**DIRECTIONS**.
With both ends included, repeat exactly the lines of the entries below from the one containing "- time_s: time" down to the one containing "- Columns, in", and no others.

(Records from a collection)

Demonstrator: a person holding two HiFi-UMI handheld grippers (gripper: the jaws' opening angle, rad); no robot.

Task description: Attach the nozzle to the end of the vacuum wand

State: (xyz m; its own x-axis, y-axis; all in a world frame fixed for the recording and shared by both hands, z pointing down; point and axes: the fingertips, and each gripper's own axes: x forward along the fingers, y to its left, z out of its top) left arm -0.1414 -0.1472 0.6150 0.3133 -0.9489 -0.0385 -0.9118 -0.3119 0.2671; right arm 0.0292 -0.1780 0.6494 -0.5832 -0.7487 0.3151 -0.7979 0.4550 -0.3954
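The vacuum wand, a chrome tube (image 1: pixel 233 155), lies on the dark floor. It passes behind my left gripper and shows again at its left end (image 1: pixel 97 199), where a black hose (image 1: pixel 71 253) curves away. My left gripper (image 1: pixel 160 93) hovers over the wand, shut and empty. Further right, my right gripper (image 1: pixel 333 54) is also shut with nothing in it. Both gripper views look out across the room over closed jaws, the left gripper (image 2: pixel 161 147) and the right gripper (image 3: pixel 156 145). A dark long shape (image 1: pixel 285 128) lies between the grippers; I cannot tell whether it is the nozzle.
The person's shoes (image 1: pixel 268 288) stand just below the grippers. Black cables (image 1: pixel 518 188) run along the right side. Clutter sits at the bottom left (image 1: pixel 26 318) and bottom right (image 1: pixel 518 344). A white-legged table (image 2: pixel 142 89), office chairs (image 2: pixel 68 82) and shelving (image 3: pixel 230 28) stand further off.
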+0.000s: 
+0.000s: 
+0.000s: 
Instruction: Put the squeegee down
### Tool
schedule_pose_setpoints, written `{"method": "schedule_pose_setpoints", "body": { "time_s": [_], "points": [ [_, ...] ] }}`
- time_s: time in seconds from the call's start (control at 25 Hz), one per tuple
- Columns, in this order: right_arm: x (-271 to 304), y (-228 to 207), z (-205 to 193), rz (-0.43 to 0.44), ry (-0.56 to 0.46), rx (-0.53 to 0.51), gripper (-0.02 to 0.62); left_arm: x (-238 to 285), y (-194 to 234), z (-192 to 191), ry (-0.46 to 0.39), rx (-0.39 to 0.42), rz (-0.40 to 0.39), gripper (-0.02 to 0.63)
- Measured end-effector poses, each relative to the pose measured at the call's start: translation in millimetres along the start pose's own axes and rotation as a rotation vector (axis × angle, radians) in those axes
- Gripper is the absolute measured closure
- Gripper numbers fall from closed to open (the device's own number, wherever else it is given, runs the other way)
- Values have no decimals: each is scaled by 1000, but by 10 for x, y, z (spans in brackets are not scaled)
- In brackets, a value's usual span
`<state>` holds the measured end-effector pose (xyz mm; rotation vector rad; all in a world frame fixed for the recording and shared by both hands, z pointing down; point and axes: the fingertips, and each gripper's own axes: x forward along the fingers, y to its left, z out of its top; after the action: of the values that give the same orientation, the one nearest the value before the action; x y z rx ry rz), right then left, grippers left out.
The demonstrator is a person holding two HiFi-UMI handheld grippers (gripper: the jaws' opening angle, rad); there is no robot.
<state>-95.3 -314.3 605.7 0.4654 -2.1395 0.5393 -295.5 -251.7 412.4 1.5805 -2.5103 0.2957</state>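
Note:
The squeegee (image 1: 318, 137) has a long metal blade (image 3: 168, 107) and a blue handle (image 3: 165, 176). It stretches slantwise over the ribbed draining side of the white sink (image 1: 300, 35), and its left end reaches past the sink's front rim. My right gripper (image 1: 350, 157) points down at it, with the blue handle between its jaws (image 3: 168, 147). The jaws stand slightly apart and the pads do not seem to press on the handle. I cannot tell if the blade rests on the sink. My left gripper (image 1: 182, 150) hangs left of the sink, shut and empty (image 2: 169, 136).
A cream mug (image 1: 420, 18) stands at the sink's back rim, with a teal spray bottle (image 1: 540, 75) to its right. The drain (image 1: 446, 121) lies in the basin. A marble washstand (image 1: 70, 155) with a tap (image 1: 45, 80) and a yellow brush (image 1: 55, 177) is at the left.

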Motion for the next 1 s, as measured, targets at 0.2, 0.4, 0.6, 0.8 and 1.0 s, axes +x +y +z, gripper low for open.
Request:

**SOLUTION TO THE EXERCISE**.
- time_s: time in seconds from the call's start (control at 25 Hz), one per tuple
- Columns, in this order: right_arm: x (-271 to 304), y (-228 to 207), z (-205 to 193), rz (-0.43 to 0.44), ry (-0.56 to 0.46), rx (-0.53 to 0.51), gripper (-0.02 to 0.62); left_arm: x (-238 to 285), y (-194 to 234), z (-192 to 191), ry (-0.46 to 0.39), rx (-0.39 to 0.42), rz (-0.40 to 0.39), gripper (-0.02 to 0.63)

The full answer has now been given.